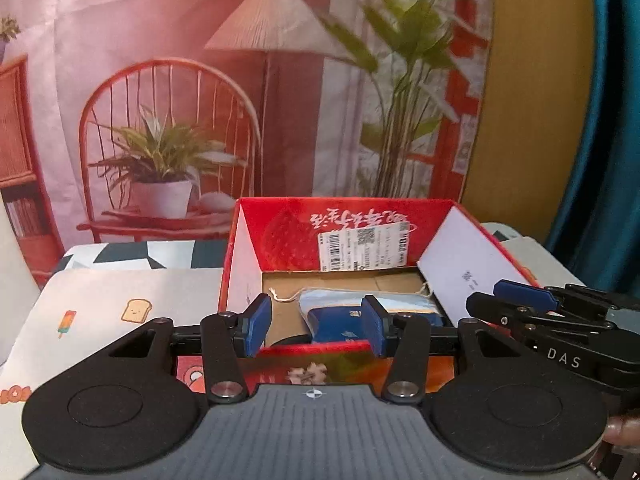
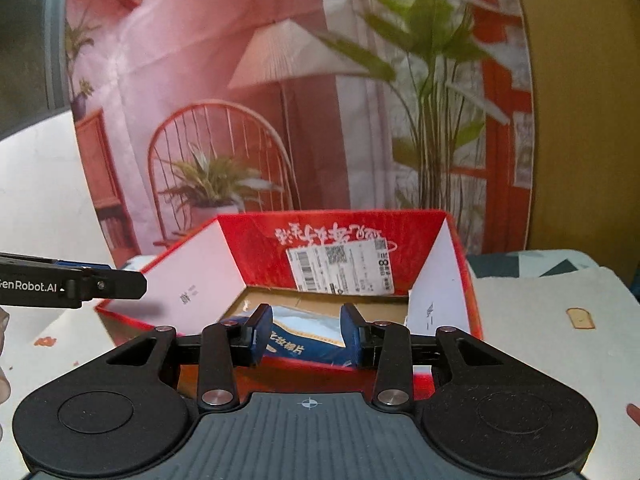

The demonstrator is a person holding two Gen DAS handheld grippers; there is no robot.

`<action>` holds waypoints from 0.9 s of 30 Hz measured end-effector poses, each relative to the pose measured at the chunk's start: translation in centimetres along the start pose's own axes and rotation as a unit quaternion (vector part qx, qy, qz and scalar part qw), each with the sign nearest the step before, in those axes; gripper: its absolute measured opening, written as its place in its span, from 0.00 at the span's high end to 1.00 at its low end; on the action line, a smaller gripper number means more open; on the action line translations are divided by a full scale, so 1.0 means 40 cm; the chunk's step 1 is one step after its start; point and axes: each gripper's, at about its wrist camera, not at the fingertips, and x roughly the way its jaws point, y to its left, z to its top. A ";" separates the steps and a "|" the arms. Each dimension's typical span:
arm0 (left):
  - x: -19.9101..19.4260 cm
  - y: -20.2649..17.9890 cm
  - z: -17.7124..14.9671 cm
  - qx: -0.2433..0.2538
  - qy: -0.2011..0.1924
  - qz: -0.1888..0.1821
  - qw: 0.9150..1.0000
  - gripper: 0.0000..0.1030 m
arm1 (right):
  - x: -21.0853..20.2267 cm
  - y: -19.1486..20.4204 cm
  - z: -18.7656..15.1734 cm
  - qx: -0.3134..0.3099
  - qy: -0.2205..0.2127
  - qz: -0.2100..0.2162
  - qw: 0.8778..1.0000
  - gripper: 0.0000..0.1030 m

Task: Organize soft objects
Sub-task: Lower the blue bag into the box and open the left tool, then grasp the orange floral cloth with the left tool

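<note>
left gripper (image 1: pixel 316 330) jaws spread, right gripper (image 2: pixel 306 336) jaws spread, blue pouch (image 2: pixel 308 340) in red box (image 2: pixel 256 248), drawstring (image 1: pixel 286 298) only in left view

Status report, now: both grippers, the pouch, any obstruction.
Left gripper open, empty. Right gripper open, empty. Blue pouch lies inside red box. Nothing blocking.

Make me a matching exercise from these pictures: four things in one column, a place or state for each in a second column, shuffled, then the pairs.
Things:
1. blue and white packet
2. shipping label
3. toast picture
4. red box

Places or states:
A. stuck on the box's inner back wall
B. printed on the pale mat beside the box
C. lying on the box's cardboard floor
D. open at the top, flaps up

Pairs: 1-C, 2-A, 3-B, 4-D
</note>
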 end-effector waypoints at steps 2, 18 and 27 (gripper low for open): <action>-0.026 -0.001 -0.018 -0.006 -0.007 -0.006 1.000 0.50 | -0.031 0.011 -0.010 -0.004 -0.015 0.001 1.000 0.66; -0.069 0.025 -0.231 -0.065 0.028 0.020 0.997 0.50 | -0.122 0.094 -0.188 -0.034 0.024 0.024 0.999 0.66; -0.054 0.048 -0.280 -0.088 0.052 0.032 0.994 0.44 | -0.124 0.116 -0.268 -0.040 0.064 0.035 0.997 0.61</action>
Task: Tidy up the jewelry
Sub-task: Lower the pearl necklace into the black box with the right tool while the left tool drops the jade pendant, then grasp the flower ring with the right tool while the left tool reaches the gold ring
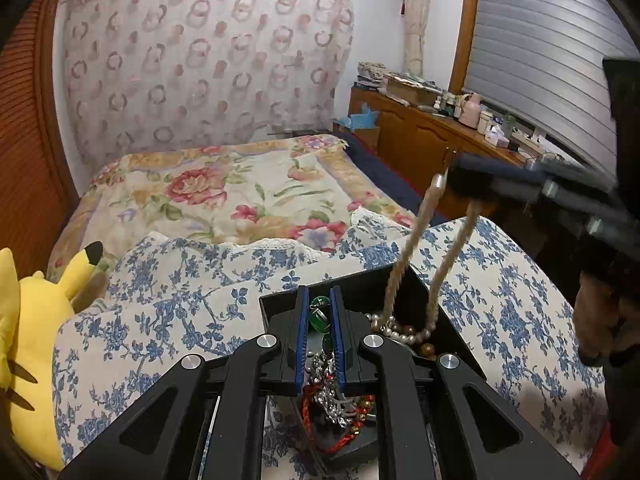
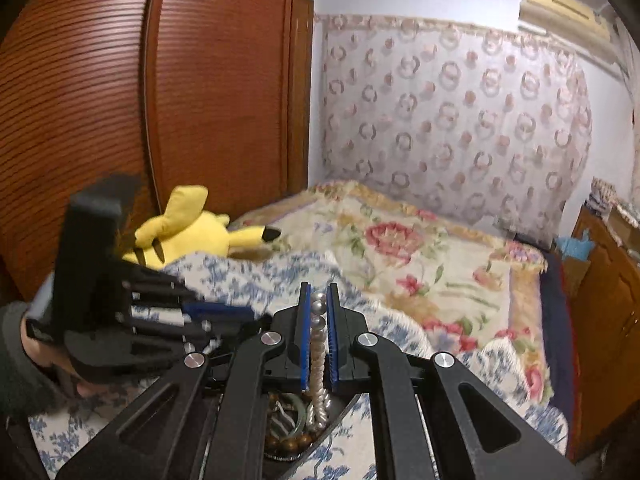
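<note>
Step in hand, by judgement: lifting one strand out of the tangle. Right gripper (image 2: 318, 312) clenched on pearl necklace (image 1: 416, 248), beads pinched between blue pads (image 2: 305, 332); seen from left wrist, strand hangs in a long loop from right gripper (image 1: 456, 178) down into black jewelry box (image 1: 448, 312). Lower end of loop not clear of the box, lying among other pearls and brown beads (image 1: 426, 348). Box sits on blue-floral quilt (image 1: 160, 300), on the bed.

Left gripper (image 1: 319, 320) low over the box, jaws narrowly apart, green pendant (image 1: 319, 312) between the pads; contact or real grip cannot be told. Silver chain and red cord (image 1: 320, 400) heaped below.

Next move likely calls for a higher, steady lift so the loop frees itself, left side holding the rest down; snagging on neighbouring strands is the risk.

Hard to make out: box floor and any dividers, hidden under gripper bodies; right gripper blurred in left view; destination for the necklace not shown. Yellow plush (image 2: 188, 232) beside quilt, apart from the work.
</note>
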### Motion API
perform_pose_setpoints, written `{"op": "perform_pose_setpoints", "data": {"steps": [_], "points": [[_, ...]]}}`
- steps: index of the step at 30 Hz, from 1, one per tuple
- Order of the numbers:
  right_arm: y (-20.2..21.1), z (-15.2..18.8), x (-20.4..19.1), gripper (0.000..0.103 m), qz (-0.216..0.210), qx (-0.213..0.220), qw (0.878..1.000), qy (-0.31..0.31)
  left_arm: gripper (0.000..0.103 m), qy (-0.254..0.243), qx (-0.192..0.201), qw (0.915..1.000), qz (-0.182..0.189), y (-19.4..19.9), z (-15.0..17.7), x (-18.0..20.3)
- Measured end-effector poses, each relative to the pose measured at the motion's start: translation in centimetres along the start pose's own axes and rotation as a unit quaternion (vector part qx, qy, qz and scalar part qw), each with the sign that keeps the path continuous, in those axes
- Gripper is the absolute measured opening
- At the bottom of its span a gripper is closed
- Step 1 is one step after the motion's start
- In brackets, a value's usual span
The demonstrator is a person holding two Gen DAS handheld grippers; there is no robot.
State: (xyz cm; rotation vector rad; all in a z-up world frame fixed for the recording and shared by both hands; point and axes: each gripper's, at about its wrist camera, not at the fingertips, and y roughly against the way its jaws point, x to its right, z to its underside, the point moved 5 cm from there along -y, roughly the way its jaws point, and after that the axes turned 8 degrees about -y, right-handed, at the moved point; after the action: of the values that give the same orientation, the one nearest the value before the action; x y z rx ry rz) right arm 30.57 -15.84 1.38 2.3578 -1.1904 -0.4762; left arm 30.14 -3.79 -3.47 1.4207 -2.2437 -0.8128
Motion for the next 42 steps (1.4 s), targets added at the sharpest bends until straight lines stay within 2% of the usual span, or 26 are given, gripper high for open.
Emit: {"op": "perform_pose_setpoints", "data": {"steps": [6, 11, 13, 14, 24, 25, 27, 29, 31, 32, 34, 36, 42], "points": [[-1.8, 2.3, 0.3, 0.009, -0.010, -0.036, 0.999, -0.021, 0.010, 0.001, 0.006, 1.0000, -0.001, -0.1, -0.6, -0.3], [-2.1, 2.9, 0.7, 0.010, -0.013, -0.045, 0.998, -0.033, 0.010, 0.000, 0.007, 1.0000, -0.001, -0.2, -1.0, -0.5], [-2.0, 2.9, 1.0, 0.028, -0.013, -0.045, 0.998, -0.038, 0.010, 0.002, 0.007, 1.0000, -0.001, -0.3, -1.0, -0.4], [-1.8, 3.0, 1.1, 0.031, -0.013, -0.044, 0.998, -0.039, 0.010, 0.000, 0.007, 1.0000, -0.002, -0.2, -0.9, -0.4], [0.0, 5.0, 1.2, 0.031, -0.002, -0.048, 0.998, -0.050, 0.012, 0.002, 0.003, 0.9999, -0.010, -0.9, -1.2, -0.6], [0.1, 5.3, 1.2, 0.031, 0.000, -0.049, 0.997, -0.052, 0.014, 0.000, 0.004, 0.9999, -0.011, -0.7, -1.1, -0.6], [0.7, 6.0, 1.3, 0.031, 0.004, -0.049, 0.997, -0.057, 0.030, 0.002, 0.006, 0.9999, -0.013, -0.5, -1.0, -0.6], [1.3, 6.7, 1.4, 0.031, 0.005, -0.050, 0.997, -0.064, 0.036, 0.001, 0.010, 0.9998, -0.015, 0.1, -0.5, -0.5], [2.1, 7.5, 1.2, 0.031, 0.007, -0.049, 0.996, -0.070, 0.049, 0.001, 0.009, 0.9998, -0.019, 0.8, 0.2, -0.4], [2.4, 7.8, 1.1, 0.031, 0.007, -0.049, 0.996, -0.071, 0.059, 0.002, 0.011, 0.9998, -0.019, 1.1, 0.4, -0.3], [3.0, 8.6, 0.5, 0.031, 0.009, -0.050, 0.996, -0.072, 0.067, 0.000, 0.014, 0.9997, -0.020, 1.9, 1.2, 0.0], [3.5, 9.4, 0.1, 0.031, 0.009, -0.053, 0.996, -0.072, 0.082, -0.001, 0.012, 0.9996, -0.025, 2.6, 2.2, 0.2], [4.2, 12.6, -2.0, 0.031, 0.007, -0.078, 0.995, -0.063, 0.091, -0.004, 0.000, 0.9997, -0.024, 4.3, 5.7, 1.4]]}}
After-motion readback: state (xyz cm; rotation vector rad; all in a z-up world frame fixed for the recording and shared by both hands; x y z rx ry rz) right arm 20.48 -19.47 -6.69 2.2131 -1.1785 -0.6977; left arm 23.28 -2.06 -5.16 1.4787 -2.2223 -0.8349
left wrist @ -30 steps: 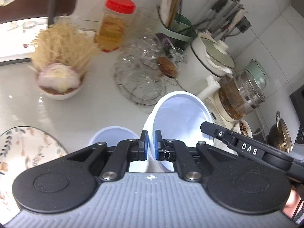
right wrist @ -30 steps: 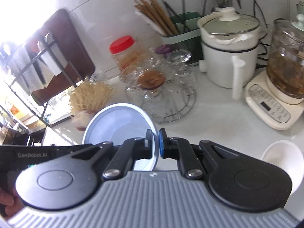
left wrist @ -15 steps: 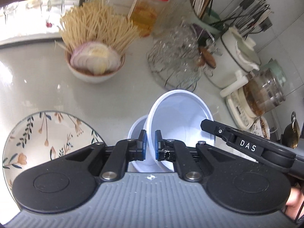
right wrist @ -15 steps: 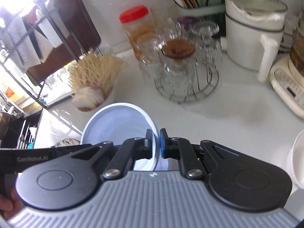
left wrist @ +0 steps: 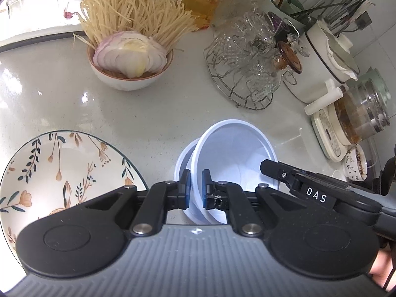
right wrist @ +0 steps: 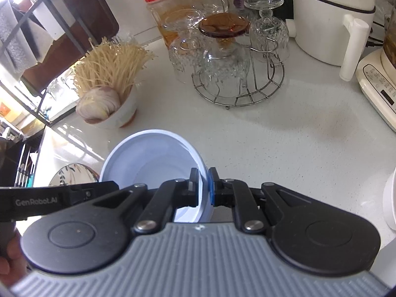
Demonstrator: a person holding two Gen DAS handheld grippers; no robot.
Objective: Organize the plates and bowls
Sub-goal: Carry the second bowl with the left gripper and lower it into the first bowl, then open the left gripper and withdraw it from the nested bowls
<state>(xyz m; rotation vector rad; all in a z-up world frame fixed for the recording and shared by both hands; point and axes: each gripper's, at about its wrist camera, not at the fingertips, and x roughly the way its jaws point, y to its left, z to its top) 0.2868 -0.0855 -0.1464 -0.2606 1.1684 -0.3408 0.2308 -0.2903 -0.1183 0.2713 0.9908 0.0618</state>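
Pale speckled surface (left wrist: 153,113) is seen carrying a floral plate (left wrist: 61,170) and a wire rack of glasses (right wrist: 235,74). A white bowl (left wrist: 235,158) is clamped by its rim in the closed left claw (left wrist: 194,193), tilted over a second bowl. A pale blue bowl (right wrist: 148,158) is pinched at its rim by the closed right claw (right wrist: 203,188).

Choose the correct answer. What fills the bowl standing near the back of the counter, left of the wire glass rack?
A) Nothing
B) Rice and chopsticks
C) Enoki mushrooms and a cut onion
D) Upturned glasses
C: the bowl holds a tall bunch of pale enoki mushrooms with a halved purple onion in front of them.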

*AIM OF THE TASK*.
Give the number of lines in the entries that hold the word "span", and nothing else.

*RESPONSE TO THIS EXERCISE*.
4